A dos semanas de las elecciones presidenciales en Estados Unidos, persisten las dudas sobre si Donald Trump del Partido Republicano o Kamala Harris del Partido Demócrata se convertirán en el próximo presidente. En este contexto incierto, Oxford Economics ha llevado a cabo un análisis utilizando dos modelos diferentes para prever quién podría suceder al actual presidente Joe Biden. El primer modelo sugiere que Trump ganaría con 297 votos del colegio electoral frente a 241 para Harris, asumiendo que los votantes indecisos basarán su decisión en el costo de vida actual, que ha sido influenciado por los aumentos de precios durante la pandemia, especialmente en el sector de la vivienda. Según este modelo, si los votantes consideran el nivel de precios actual, Trump sería el ganador el 5 de noviembre, según Oxford Economics. Sin embargo, si los votantes se guían por el índice de miseria, Harris sería la próxima presidenta. El economista jefe para Estados Unidos de Oxford Economics, Bernard Yaros, explicó: “Así que van a mirar el nivel de los precios de hoy, en relación a donde estaban cuando Joe Biden fue investido en enero de 2021 y estarán molestos por lo mucho que han subido acumulativamente”.
Modelos de predicción electoral
El segundo modelo, que favorece a Harris con 281 votos frente a 257 para Trump, se basa en el índice de miseria. Este índice se define como la suma de la tasa de inflación anual y la tasa de desempleo, y refleja el bienestar económico de la población. Yaros indicó: “Los votantes piensan más como los economistas que ven la inflación, no como el nivel de precios, sino el cambio de año en año en los precios y van a tener una opinión más favorable para el partido del presidente en ejercicio, para el presidente Biden y para la vicepresidente Harris”.
Escenario Trump: medidas económicas y aranceles
En el caso de que Donald Trump resulte electo, Oxford Economics anticipa la implementación de diversas políticas, tanto en un escenario limitado como en uno más amplio. Entre las medidas destacadas se encuentran la extensión de los recortes de impuestos introducidos por Trump en 2017, la anulación de ciertas disposiciones de la Inflation Reduction Act (IRA) de Biden, y la exención del 50% en el impuesto de sociedades para los productores nacionales. Una de las propuestas más controvertidas se refiere a la política comercial. En un escenario limitado, se prevé que Trump imponga aranceles específicos, como un 25% sobre las importaciones de acero, aluminio y automóviles de la Unión Europea, así como un 25% en maquinaria, electrónica y productos químicos provenientes de China. Yaros comentó: “Pero, en el escenario completo de Trump, es un arancel del 60% a China y un arancel del 10% a todos los demás. Y asumimos que otros países no se toman estos aranceles a la ligera. China y la UE responden”. Aunque Yaros aclara que China no respondería de manera proporcional, se espera que, en respuesta al arancel del 60%, China podría replicar con un aumento del 40% en sus aranceles. Esta situación, junto con restricciones adicionales en la inmigración que podrían reducir la fuerza laboral, podría generar un aumento de la inflación en el futuro y un debilitamiento de la economía hacia 2028. Yaros explicó: “Cuando reducimos los impuestos, cuando tenemos mayores niveles de gasto federal, eso es inflacionario. Los aranceles aumentan ese impulso inflacionario, especialmente a través de los precios de los bienes”.

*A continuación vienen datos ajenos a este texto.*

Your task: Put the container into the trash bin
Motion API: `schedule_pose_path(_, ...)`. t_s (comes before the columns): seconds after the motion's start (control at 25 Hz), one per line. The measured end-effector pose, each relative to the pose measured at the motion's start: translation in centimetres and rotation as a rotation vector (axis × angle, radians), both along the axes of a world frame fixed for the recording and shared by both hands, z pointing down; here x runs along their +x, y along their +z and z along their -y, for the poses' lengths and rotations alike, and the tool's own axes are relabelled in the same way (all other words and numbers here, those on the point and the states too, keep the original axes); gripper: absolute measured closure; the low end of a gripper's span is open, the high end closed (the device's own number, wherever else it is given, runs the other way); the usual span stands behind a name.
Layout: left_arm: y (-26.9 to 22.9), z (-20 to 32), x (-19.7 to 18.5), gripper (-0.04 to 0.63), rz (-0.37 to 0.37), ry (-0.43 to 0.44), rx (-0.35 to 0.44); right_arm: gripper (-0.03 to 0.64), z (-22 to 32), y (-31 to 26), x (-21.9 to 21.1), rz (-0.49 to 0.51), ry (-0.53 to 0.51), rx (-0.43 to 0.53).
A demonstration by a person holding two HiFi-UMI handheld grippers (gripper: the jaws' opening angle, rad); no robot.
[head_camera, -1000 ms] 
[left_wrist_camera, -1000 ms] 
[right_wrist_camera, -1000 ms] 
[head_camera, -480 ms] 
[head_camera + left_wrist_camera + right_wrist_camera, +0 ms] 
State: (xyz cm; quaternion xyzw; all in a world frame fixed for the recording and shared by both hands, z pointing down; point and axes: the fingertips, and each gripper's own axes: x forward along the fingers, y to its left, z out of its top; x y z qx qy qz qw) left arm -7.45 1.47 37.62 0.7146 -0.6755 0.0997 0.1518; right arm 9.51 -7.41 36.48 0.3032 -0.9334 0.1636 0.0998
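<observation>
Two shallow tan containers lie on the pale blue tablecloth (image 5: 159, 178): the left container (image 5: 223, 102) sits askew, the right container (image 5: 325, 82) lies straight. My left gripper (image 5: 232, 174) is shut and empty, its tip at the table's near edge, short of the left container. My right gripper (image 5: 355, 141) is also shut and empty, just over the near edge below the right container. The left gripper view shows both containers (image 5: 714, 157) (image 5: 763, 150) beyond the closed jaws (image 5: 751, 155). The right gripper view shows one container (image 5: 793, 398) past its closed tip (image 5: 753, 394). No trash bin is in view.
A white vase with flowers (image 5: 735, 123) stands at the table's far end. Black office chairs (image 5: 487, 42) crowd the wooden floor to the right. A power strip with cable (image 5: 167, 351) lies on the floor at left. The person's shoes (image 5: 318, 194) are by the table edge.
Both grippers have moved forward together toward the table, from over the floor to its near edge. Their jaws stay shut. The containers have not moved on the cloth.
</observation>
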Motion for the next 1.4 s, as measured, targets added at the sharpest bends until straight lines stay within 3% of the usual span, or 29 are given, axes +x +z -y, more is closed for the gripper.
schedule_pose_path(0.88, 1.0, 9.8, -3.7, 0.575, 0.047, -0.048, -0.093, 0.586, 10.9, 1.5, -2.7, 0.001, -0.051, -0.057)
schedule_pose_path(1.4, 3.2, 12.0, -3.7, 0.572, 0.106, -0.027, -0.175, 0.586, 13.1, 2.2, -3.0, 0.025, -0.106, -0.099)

Escenario Harris: políticas fiscales y su impacto
Si Kamala Harris es la ganadora, Oxford Economics prevé que se implementen medidas como la prórroga de recortes fiscales para los hogares con ingresos inferiores a 400,000 dólares anuales, así como un aumento de impuestos para empresas y hogares de altos ingresos. Las propuestas de Harris incluyen inversiones en vivienda asequible, atención médica y cuidados a largo plazo para adultos mayores, con un enfoque particular en las políticas de cuidado infantil. Estas políticas contemplan un permiso universal preescolar pagado, lo que podría aumentar la participación de las madres en la fuerza laboral. Yaros explicó: “Eso conduce a una mayor tasa de crecimiento potencial de la economía. Y a largo plazo, conduce a un nivel permanentemente más alto del PIB de forma aislada”. Sin embargo, el aumento de impuestos tanto para empresas como para individuos podría contrarrestar estos beneficios. A mediano plazo, se espera que estas políticas de cuidado y la ampliación del crédito fiscal por hijos impulsen la inflación, aunque se prevé que esta disminuya y se estabilice a niveles similares a los actuales a largo plazo. Yaros señaló: “Permite que la economía funcione a un ritmo más rápido de crecimiento sin desencadenar un exceso de inflación. Por eso, a pesar del impacto positivo del cuidado de niños en el PIB a largo plazo, no es inflacionario porque, de nuevo, apoya la oferta de la economía mucho más que la demanda”.